Не слыхал Омелько песни ни в брянских лесах, ни под Калугой, где ни проходил он по России, неся письмо московскому царю…
Но почему же?
Почему нигде не слыхать песни русской — раздольной, буйной песни, печальной и вместе неудержно веселой, коей так не терпелось наслушаться вволю украинскому певцу?
Кто же заказал петь русским людям?
Кто не велел?
Хотелось расспросить, да не у кого было… Подумав о ковалихе мирославской, о беляночке Анне, вспомнил Омельян и просьбу — разыскать в Москве семью ее родной сестры Марии, что жила тут где-то, замужем за гончаром Шумилом Ждановым, и хлопец понял наконец, что придется-таки искать того московского гончара, чтоб, может, у него заработать на кусок хлеба.
В поисках заработка мыкался Омелько по Москве, по мощенным бревнами и досками столичным улицам, и диву давался, глядя на незнакомое житье, неизведанное, а потому — диковинное, и глаза его горели от всего, что он там видел.
Омелько наш, успев побывать на Запорожье, выпестовал добрый оселедец, однако на его чуприну москвитяне поглядывали без удивления — ведь украинцев проживало и тогда в российской столице изрядное число, и встречные вовсе не на чуб обращали взоры, а на такого видного молодца.
Может, потому, что преогромные его глазищи сверкали огнем досады, да еще и голод донимал, да и, первее всего, послание Украины все еще шуршало, зашитое в смушковой шапке.
Может, краса его украинская, южная, жгучая, непривычная для ока московских девиц и молодух, привлекала взоры к его тонкому и мужественному лицу.
Иль, может, то самое неуемное мальчишеское любопытство, что носило Омелька по Москве, озаряло его горением юности, присущим парубкам, наделенным острым и гибким умом.
Спрашивал наш Омелько работы и по дворам боярским, да там остерегались нанимать непослушных да непокорных хохлов; искал работы и у людей посадских, и у плотников, ибо и в сем деле маленько смыслил, и по водяным мельницам над Яузой спрашивал, пока не свел его Корней Шутов в Гончарную слободу — искать родичей мирославской ковалихи Анны.
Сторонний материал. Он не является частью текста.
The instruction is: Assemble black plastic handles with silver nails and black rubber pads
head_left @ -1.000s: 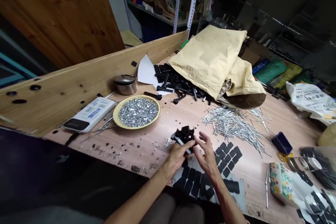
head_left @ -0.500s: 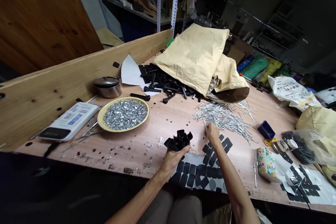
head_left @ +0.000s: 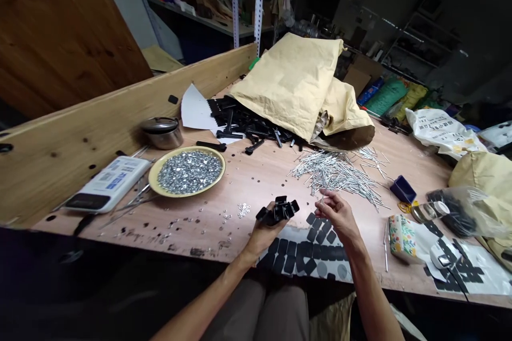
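My left hand [head_left: 265,232] is closed around a bunch of black plastic parts [head_left: 279,210], held above the front of the table. To its right, my right hand [head_left: 338,217] is raised with thumb and forefinger pinched together. A thin sliver, seemingly a metal pin [head_left: 321,200], shows at those fingertips; most of it is hidden. Just beyond the right hand lies a loose heap of long metal pins [head_left: 334,173]. Below both hands, rows of black pads [head_left: 316,251] rest on a pale sheet.
A yellow bowl [head_left: 152,183] of small metal washers stands left, beside a white scale [head_left: 108,184] and a lidded metal pot [head_left: 164,134]. A large paper sack [head_left: 292,82] lies over black parts at the back. A blue box [head_left: 403,190] and clear jar [head_left: 428,212] sit right.
My right hand has drawn back from the edge of the pin heap and turned, its fingers now showing. My left hand has tilted the black parts and shifted slightly right.
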A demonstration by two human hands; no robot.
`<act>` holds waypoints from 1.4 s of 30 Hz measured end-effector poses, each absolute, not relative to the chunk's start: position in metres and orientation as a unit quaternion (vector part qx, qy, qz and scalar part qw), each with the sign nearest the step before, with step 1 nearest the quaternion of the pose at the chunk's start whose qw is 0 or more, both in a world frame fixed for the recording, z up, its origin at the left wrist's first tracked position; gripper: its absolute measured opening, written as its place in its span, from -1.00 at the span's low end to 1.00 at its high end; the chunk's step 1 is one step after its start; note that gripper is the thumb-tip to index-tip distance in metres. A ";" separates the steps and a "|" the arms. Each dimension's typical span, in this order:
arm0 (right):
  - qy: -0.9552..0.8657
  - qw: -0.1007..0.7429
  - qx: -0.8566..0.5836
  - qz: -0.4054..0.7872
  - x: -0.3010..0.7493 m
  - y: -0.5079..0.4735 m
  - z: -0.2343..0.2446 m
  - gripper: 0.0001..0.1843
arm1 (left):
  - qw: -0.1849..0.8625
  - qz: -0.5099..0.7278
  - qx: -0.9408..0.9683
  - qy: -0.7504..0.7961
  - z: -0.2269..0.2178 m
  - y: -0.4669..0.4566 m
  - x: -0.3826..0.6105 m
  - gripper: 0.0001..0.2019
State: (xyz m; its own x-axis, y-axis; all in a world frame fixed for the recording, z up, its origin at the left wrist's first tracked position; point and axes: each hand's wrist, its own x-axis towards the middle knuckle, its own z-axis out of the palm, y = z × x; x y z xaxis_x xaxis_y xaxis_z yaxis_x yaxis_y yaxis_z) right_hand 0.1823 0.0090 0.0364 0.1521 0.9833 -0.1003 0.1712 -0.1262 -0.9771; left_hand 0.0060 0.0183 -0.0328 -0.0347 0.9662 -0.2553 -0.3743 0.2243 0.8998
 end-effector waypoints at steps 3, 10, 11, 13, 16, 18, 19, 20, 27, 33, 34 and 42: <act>-0.472 0.485 -0.581 0.452 0.170 -0.001 0.043 -0.64 | 0.623 0.532 0.336 0.464 -0.026 0.012 0.011 -0.72; -0.652 0.412 -0.561 0.300 0.167 -0.005 0.031 -0.80 | 0.615 0.507 0.411 0.442 -0.024 0.006 0.014 -0.78; -0.665 0.399 -0.561 0.288 0.168 -0.006 0.030 -0.81 | 0.617 0.501 0.416 0.441 -0.023 0.006 0.014 -0.79; -0.680 0.383 -0.563 0.271 0.168 -0.006 0.029 -0.81 | 0.622 0.492 0.421 0.440 -0.022 0.005 0.014 -0.80; -0.683 0.369 -0.568 0.273 0.166 -0.008 0.028 -0.75 | 0.631 0.483 0.420 0.438 -0.025 0.005 0.017 -0.76; -0.688 0.355 -0.568 0.278 0.163 -0.008 0.026 -0.68 | 0.639 0.478 0.413 0.439 -0.029 0.004 0.019 -0.74; -0.694 0.346 -0.566 0.280 0.163 -0.008 0.025 -0.64 | 0.644 0.476 0.406 0.440 -0.031 0.005 0.020 -0.74; -0.700 0.336 -0.563 0.285 0.163 -0.007 0.023 -0.60 | 0.649 0.473 0.399 0.443 -0.034 0.005 0.020 -0.74; -0.703 0.269 -0.639 0.157 0.194 0.048 0.004 -0.57 | 0.670 0.459 0.353 0.465 -0.037 0.013 0.005 -0.67; -0.765 -0.021 -0.643 -0.027 0.196 0.120 -0.022 -0.74 | 0.619 0.455 0.415 0.488 -0.033 0.028 -0.002 -0.69; -0.772 -0.023 -0.635 -0.022 0.195 0.128 -0.025 -0.75 | 0.606 0.447 0.438 0.490 -0.033 0.029 -0.002 -0.70; -0.801 0.052 -0.597 -0.009 0.190 0.140 -0.008 -0.72 | 0.574 0.442 0.489 0.485 -0.034 0.042 -0.006 -0.74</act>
State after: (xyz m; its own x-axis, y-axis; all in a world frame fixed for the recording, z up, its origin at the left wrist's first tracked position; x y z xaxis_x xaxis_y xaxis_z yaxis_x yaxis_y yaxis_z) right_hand 0.1904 0.1396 -0.0079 -0.2822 0.9547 0.0943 0.9566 0.2874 -0.0472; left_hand -0.0062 0.0424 -0.0341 0.1390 0.9825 -0.1238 -0.0338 0.1297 0.9910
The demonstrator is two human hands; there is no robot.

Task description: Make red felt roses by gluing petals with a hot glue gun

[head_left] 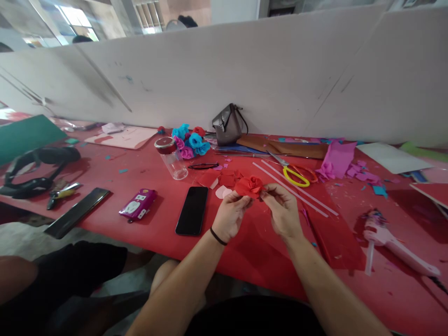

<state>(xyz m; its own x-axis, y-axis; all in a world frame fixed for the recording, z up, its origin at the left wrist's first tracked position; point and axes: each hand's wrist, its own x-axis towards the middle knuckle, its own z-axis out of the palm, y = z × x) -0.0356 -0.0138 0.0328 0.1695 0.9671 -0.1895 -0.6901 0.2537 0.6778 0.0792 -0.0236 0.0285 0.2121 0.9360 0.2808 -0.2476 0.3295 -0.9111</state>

Гончарная слобода лежала близ Таганки (где кузнецы таганами промышляли), меж Вшивой горкой, Москвой-рекой и Земляным валом — на краю города: там ютились ремесленники, коим в работе надобен огонь, ибо Москва тогда (деревянные лачуги, дома, терема, крытые гонтом и березовым лубом) сильно терпела от пожаров. Они выгрызали, что ни год, немалые куски столицы, хоть там среди лета растапливать печь разрешалось только раз в неделю, и лучину жечь в позднюю пору нельзя было, однако ж горела и горела деревянная Москва, как неугасимая свеча перед господом богом.